§ **GOAL OF THE EXERCISE**: Extract every line below, verbatim.

§ **SUPPLIED DATA**:
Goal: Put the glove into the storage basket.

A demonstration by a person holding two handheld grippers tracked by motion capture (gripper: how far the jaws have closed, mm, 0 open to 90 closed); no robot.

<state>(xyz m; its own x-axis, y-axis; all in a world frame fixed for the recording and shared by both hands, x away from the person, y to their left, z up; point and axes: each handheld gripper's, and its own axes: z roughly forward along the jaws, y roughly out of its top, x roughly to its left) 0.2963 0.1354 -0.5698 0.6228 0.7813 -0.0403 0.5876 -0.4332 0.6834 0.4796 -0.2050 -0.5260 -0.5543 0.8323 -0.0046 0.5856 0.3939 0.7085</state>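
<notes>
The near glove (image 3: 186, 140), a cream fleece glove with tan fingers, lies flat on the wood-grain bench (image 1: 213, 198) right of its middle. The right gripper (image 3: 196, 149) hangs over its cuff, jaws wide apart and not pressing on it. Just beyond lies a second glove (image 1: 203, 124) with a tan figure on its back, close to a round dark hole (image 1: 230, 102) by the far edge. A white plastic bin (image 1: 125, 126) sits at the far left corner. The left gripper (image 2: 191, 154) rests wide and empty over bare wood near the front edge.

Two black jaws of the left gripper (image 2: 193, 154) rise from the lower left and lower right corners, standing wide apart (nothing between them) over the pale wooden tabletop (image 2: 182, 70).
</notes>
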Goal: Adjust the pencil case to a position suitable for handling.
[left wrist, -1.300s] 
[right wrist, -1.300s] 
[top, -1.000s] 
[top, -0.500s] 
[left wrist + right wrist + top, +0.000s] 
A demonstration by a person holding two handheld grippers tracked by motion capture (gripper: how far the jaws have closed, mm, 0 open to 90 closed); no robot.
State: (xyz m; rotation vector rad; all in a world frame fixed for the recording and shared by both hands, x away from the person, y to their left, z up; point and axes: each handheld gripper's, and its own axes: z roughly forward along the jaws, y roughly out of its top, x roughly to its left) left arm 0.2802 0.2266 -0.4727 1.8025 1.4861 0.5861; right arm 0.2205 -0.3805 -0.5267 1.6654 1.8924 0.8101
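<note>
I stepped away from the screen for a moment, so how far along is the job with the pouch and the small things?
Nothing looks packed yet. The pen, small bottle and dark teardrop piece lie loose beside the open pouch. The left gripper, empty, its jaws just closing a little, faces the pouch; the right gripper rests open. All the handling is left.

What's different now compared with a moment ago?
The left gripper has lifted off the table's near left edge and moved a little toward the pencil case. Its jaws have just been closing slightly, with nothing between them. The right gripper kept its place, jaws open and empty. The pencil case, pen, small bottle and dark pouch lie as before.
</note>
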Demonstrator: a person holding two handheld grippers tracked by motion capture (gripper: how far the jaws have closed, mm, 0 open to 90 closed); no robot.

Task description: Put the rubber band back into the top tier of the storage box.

§ **COMPLETED EXERCISE**:
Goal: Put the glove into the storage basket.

A demonstration by a person holding two handheld grippers tracked by motion capture (gripper: how far the jaws have closed, mm, 0 open to 90 closed); no robot.

<state>(xyz m; its own x-axis, y-axis; all in a world frame fixed for the recording and shared by both hands, x away from the person, y to their left, z up; point and axes: each handheld gripper's, and its own axes: z roughly forward along the jaws, y roughly out of its top, x roughly to its left) 0.2963 0.1354 -0.5698 0.6228 0.7813 -0.0403 0.5876 -0.4332 0.6834 0.4796 -0.2050 -0.5260 -0.5543 0.8323 -0.0046 0.5856 0.3939 0.7085</state>
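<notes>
The near glove (image 3: 186, 140), a cream fleece glove with tan fingers, lies flat on the wood-grain bench (image 1: 213, 198) right of its middle. The right gripper (image 3: 196, 149) hangs over its cuff, jaws wide apart and not pressing on it. Just beyond lies a second glove (image 1: 203, 124) with a tan figure on its back, close to a round dark hole (image 1: 230, 102) by the far edge. A white plastic bin (image 1: 125, 126) sits at the far left corner. The left gripper (image 2: 191, 154) rests wide and empty over bare wood near the front edge.

Two black jaws of the left gripper (image 2: 193, 154) rise from the lower left and lower right corners, standing wide apart (nothing between them) over the pale wooden tabletop (image 2: 182, 70).
</notes>
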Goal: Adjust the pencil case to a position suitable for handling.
[left wrist, -1.300s] 
[right wrist, -1.300s] 
[top, -1.000s] 
[top, -0.500s] 
[left wrist + right wrist + top, +0.000s] 
A demonstration by a person holding two handheld grippers tracked by motion capture (gripper: how far the jaws have closed, mm, 0 open to 90 closed); no robot.
State: (xyz m; rotation vector rad; all in a world frame fixed for the recording and shared by both hands, x away from the person, y to their left, z up; point and axes: each handheld gripper's, and its own axes: z roughly forward along the jaws, y roughly out of its top, x roughly to its left) left arm 0.2802 0.2266 -0.4727 1.8025 1.4861 0.5861; right arm 0.2205 -0.3805 -0.5267 1.6654 1.8924 0.8101
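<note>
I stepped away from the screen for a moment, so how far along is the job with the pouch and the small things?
Nothing looks packed yet. The pen, small bottle and dark teardrop piece lie loose beside the open pouch. The left gripper, empty, its jaws just closing a little, faces the pouch; the right gripper rests open. All the handling is left.

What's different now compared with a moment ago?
The left gripper has lifted off the table's near left edge and moved a little toward the pencil case. Its jaws have just been closing slightly, with nothing between them. The right gripper kept its place, jaws open and empty. The pencil case, pen, small bottle and dark pouch lie as before.
</note>
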Demonstrator: a person holding two handheld grippers tracked by motion capture (gripper: how far the jaws have closed, mm, 0 open to 90 closed); no robot.

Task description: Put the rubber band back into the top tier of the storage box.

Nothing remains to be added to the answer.